Note on the material below: return exactly the lines from the line that holds "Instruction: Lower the" through the line that holds "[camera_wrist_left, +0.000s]", and leave out each picture.

◆ ◆ ◆ ◆ ◆ ◆ ◆

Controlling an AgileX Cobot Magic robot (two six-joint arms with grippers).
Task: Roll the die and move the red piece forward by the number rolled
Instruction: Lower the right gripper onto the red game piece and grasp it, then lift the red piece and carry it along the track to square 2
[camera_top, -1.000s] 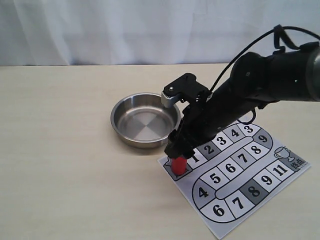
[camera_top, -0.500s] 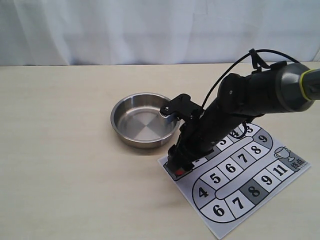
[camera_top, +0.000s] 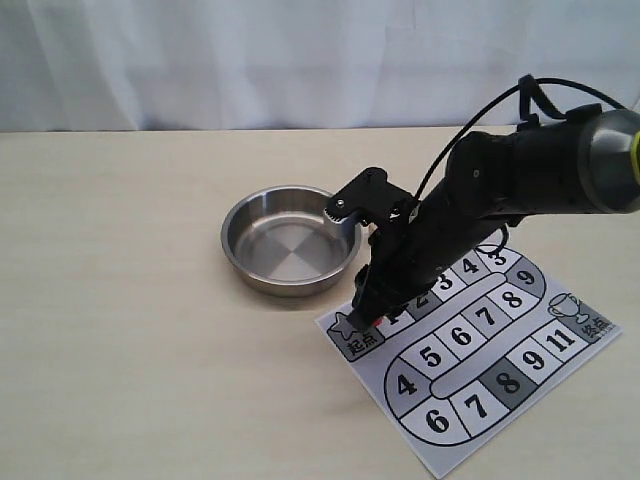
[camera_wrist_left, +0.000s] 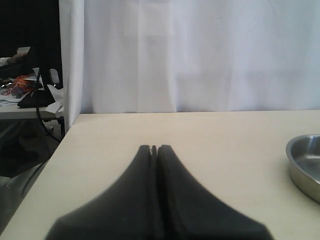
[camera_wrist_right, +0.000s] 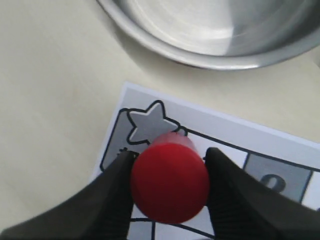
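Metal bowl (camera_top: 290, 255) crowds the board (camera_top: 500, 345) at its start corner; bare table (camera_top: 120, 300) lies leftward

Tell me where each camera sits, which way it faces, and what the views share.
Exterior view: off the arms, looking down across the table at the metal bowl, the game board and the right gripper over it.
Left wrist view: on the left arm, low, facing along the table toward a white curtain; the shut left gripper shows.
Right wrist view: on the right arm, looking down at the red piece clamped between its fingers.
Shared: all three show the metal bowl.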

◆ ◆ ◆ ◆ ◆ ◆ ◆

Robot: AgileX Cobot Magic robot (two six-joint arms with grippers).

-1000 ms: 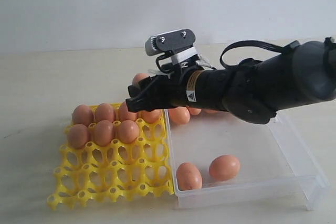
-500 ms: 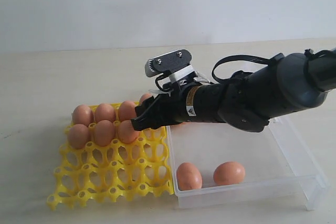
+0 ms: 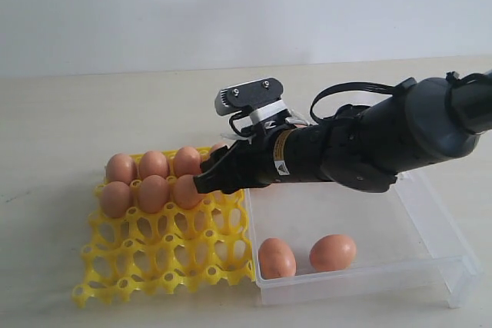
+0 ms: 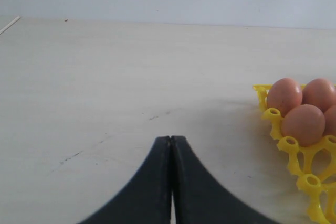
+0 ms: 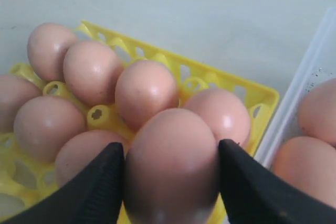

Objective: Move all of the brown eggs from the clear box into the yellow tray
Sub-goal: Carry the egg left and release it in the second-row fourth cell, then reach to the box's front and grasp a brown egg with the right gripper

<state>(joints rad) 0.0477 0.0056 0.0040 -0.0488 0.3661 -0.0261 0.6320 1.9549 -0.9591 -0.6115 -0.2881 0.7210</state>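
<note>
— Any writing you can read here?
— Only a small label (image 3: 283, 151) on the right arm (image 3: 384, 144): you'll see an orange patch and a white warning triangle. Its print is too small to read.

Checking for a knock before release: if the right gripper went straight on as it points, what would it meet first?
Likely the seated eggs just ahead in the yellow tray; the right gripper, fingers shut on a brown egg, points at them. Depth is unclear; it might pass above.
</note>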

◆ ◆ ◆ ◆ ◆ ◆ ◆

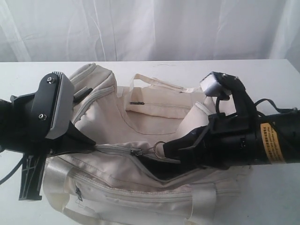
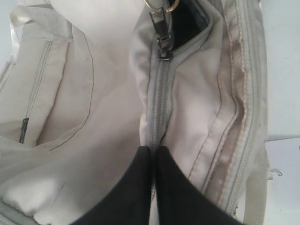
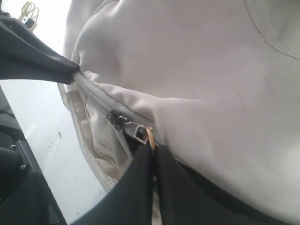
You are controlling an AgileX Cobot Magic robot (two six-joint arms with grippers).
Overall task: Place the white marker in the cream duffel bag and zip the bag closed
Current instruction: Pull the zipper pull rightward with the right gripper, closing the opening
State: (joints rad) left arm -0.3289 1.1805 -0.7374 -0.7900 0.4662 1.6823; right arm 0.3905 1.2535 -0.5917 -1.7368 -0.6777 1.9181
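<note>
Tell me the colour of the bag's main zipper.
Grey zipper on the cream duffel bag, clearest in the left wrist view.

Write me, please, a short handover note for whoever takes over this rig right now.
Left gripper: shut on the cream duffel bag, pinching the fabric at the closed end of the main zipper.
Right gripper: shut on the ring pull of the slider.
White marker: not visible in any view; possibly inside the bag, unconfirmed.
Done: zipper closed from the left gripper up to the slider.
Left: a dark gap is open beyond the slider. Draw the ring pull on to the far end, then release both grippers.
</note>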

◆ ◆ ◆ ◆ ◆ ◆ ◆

TASK RESPONSE
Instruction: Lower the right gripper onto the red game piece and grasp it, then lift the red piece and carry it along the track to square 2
[camera_top, -1.000s] 
[camera_top, -0.500s] 
[camera_top, +0.000s] 
[camera_wrist_left, +0.000s] 

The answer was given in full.